# Gaza Video Classifier - Google Colab Edition

Run multimodal video classification (Audio + OCR + Vision) using Google Colab's GPU.

**Benefits:**
- No local resource usage (won't crash your Mac)
- Fast GPU processing with LLaVA vision model
- Google One subscribers get priority GPU access

**Setup Time:** ~5 minutes first run, then instant for subsequent videos

## Step 1: Install Dependencies

In [None]:
# Install required packages
!apt-get update -qq
!apt-get install -y ffmpeg tesseract-ocr tesseract-ocr-ara tesseract-ocr-eng
!pip install -q pytesseract pillow requests whisper

## Step 2: Install Ollama and LLaVA

In [None]:
# Install Ollama
!curl -fsSL https://ollama.com/install.sh | sh

# Start Ollama server in background
import subprocess
import time

ollama_process = subprocess.Popen(['ollama', 'serve'], stdout=subprocess.DEVNULL, stderr=subprocess.DEVNULL)
time.sleep(5)  # Wait for server to start

print("✅ Ollama server started")

In [None]:
# Download models (this will take a few minutes first time)
# LLaVA for vision analysis
!ollama pull llava:7b

# DeepSeek for classification (or use any other model you prefer)
# Note: You'll need to use a model available on Ollama
# Since DeepSeek might not be available, we'll use llama2 or mistral
!ollama pull llama2:13b  # or mistral:7b for faster processing

print("✅ Models downloaded")

## Step 3: Install Whisper.cpp

In [None]:
# Clone and build whisper.cpp
!git clone https://github.com/ggerganov/whisper.cpp.git
!cd whisper.cpp && make

# Download multilingual model
!cd whisper.cpp && bash ./models/download-ggml-model.sh base

print("✅ Whisper.cpp ready")

## Step 4: Upload Your Python Scripts

Upload these files from your local machine:
- `analyze_frame_content.py`
- `extract_text_from_video.py`
- `classify_video_multimodal.py`

Or run the cell below to create them directly:

In [None]:
# This cell will be populated with your script files if needed
# For now, use Colab's file upload feature:
from google.colab import files

print("Upload your Python scripts (analyze_frame_content.py, extract_text_from_video.py, classify_video_multimodal.py):")
uploaded = files.upload()

print(f"✅ Uploaded {len(uploaded)} files")
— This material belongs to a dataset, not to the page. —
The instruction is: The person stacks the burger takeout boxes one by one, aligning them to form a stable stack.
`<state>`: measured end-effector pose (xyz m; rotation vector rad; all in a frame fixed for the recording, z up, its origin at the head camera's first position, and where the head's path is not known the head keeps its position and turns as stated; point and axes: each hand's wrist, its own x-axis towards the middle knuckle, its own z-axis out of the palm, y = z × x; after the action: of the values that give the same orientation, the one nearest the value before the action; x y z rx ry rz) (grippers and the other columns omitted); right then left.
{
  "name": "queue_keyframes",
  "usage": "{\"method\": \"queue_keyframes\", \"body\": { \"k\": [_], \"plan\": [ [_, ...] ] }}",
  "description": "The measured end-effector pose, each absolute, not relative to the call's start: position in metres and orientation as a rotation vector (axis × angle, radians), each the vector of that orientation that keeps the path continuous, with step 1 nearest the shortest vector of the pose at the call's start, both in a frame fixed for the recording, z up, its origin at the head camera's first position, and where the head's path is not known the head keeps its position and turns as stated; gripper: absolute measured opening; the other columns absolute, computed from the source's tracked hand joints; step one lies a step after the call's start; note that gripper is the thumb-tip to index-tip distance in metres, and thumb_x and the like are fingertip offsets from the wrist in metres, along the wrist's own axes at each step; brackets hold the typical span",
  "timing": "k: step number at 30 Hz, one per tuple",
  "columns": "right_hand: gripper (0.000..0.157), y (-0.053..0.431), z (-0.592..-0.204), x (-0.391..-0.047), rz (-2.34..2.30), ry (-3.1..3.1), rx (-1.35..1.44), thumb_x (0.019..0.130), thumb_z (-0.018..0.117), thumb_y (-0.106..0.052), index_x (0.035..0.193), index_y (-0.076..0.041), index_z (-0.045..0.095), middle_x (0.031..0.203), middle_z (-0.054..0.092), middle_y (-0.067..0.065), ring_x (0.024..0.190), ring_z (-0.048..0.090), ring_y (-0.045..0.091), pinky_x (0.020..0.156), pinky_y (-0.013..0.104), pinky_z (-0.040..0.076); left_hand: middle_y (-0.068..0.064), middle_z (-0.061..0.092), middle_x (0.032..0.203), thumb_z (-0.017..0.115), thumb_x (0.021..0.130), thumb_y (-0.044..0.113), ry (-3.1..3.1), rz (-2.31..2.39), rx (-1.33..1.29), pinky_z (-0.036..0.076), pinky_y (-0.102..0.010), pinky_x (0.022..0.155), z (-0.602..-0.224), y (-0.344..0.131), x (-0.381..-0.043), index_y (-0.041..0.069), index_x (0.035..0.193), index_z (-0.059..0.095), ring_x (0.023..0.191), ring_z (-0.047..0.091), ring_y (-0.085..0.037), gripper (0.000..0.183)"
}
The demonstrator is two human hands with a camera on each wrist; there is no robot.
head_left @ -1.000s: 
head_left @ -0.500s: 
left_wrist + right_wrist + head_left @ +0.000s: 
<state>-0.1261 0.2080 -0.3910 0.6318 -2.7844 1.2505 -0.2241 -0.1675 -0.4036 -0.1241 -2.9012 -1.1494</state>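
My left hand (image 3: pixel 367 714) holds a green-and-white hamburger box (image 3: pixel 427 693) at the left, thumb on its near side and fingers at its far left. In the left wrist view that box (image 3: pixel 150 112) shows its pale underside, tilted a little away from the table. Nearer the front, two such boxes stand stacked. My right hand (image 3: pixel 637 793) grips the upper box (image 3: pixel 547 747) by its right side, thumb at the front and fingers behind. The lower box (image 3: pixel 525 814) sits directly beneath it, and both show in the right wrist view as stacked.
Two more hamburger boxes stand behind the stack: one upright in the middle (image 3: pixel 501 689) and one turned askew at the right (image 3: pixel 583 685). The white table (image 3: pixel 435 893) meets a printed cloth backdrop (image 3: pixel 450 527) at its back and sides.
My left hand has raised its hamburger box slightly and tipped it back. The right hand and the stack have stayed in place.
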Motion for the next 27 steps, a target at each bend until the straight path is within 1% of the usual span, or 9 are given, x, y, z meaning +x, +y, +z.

## Step 5: Upload Video to Classify

In [None]:
from google.colab import files

print("Upload your video file:")
uploaded_videos = files.upload()

video_filename = list(uploaded_videos.keys())[0]
print(f"✅ Video uploaded: {video_filename}")

## Step 6: Run Multimodal Classification

In [None]:
# Note: Update the LOCAL_LLM_MODEL in classify_video_multimodal.py to use llama2:13b or mistral:7b
# since DeepSeek might not be available on Colab

# Run classification with vision analysis
!python3 classify_video_multimodal.py {video_filename} --language ar --frames 15 --strategy sections

print("\n✅ Classification complete!")

## Step 7: Download Results

In [None]:
from google.colab import files
import os

# Find the output JSON file
json_files = [f for f in os.listdir('.') if f.endswith('_multimodal.json')]

if json_files:
    result_file = json_files[0]
    print(f"Downloading: {result_file}")
    files.download(result_file)
    print("✅ Results downloaded!")
else:
    print("❌ No result file found")

## Optional: Batch Process Multiple Videos

In [None]:
# Upload multiple videos and process them all
from google.colab import files
import os
import json

print("Upload all videos to process:")
uploaded_batch = files.upload()

results = []

for video_file in uploaded_batch.keys():
    if video_file.endswith(('.mp4', '.avi', '.mov')):
        print(f"\n{'='*80}")
        print(f"Processing: {video_file}")
        print(f"{'='*80}\n")
        
        !python3 classify_video_multimodal.py {video_file} --language ar --frames 15
        
        # Load result
        result_file = video_file.replace('.mp4', '_multimodal.json')
        if os.path.exists(result_file):
            with open(result_file, 'r') as f:
                results.append(json.load(f))

# Save batch results
with open('batch_results.json', 'w') as f:
    json.dump(results, f, indent=2, ensure_ascii=False)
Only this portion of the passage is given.